On Monday, Market Watch reported that Samsung had raised the price of manufacturing its processor chip for Apple by 20 percent. Even though the iPad maker was not happy with the news according to an unnamed source, “finding no replacement supplier, it accepted the (increase).” Today, Gene Munster, analyst at Piper Jaffray, told investors that the increased cost would reduce Apple’s already-low profit margin by 1 to 2 percentage points.
Munster noted that the processor chips made by Samsung are “the core component of Apple’s iPhone and iPad.” His estimate would mean that the iPad maker would see a significant loss in profits.
Munster said he believes the rumored price hike on Samsung’s part, “given the legal tension” that the chipmaker and tech giant have been through recently. Munster also believes the rumor that Apple is looking for a new chipmaker to replace its frienemy and will eventually move the manufacturing contract to another supplier, like Taiwan Semiconductor Manufacturing Co.
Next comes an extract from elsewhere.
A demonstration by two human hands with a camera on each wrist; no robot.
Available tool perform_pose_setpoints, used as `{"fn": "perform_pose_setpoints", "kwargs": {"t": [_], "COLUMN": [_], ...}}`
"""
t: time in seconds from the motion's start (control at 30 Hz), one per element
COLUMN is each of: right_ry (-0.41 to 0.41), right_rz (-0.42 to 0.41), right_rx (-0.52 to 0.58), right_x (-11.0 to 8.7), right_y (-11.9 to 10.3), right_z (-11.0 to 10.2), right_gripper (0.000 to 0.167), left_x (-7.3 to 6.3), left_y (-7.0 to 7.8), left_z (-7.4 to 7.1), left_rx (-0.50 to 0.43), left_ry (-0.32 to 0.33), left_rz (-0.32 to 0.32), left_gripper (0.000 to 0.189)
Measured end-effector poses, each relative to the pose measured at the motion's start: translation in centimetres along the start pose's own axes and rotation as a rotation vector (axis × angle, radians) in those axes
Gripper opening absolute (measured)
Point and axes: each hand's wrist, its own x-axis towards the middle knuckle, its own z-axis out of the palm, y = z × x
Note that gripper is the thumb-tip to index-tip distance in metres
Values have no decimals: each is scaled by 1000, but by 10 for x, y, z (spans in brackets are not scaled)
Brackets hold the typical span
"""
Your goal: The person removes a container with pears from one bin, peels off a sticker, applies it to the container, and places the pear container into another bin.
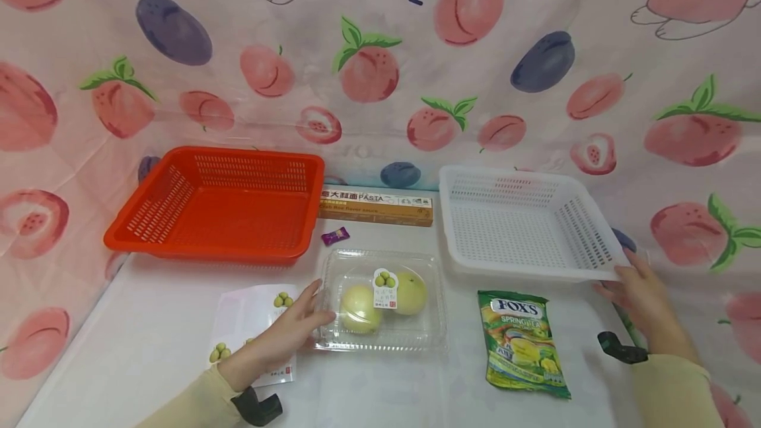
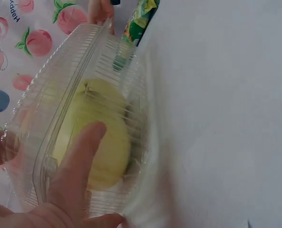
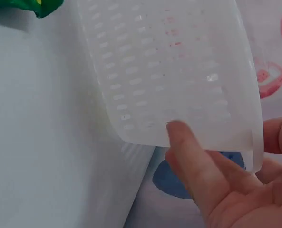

“We believe that if Apple were to move to another vendor in the next year or two, they may be abler o negotiate better chip prices, which would roll back the impact from the Samsung price increase,” said Munster.
Piper Jaffray’s projection for Apple during the December quarter is low, but the investment firm said that the company’s margins will “quickly improve” in 2013. Munster estimates that Apple will earn gross margins of 41.5 percent between 2013 and 2014.
“It does not appear that new product launches for iPhone 5 and iPad mini carry significantly different margins than prior launch margins for the same product lines,” he said.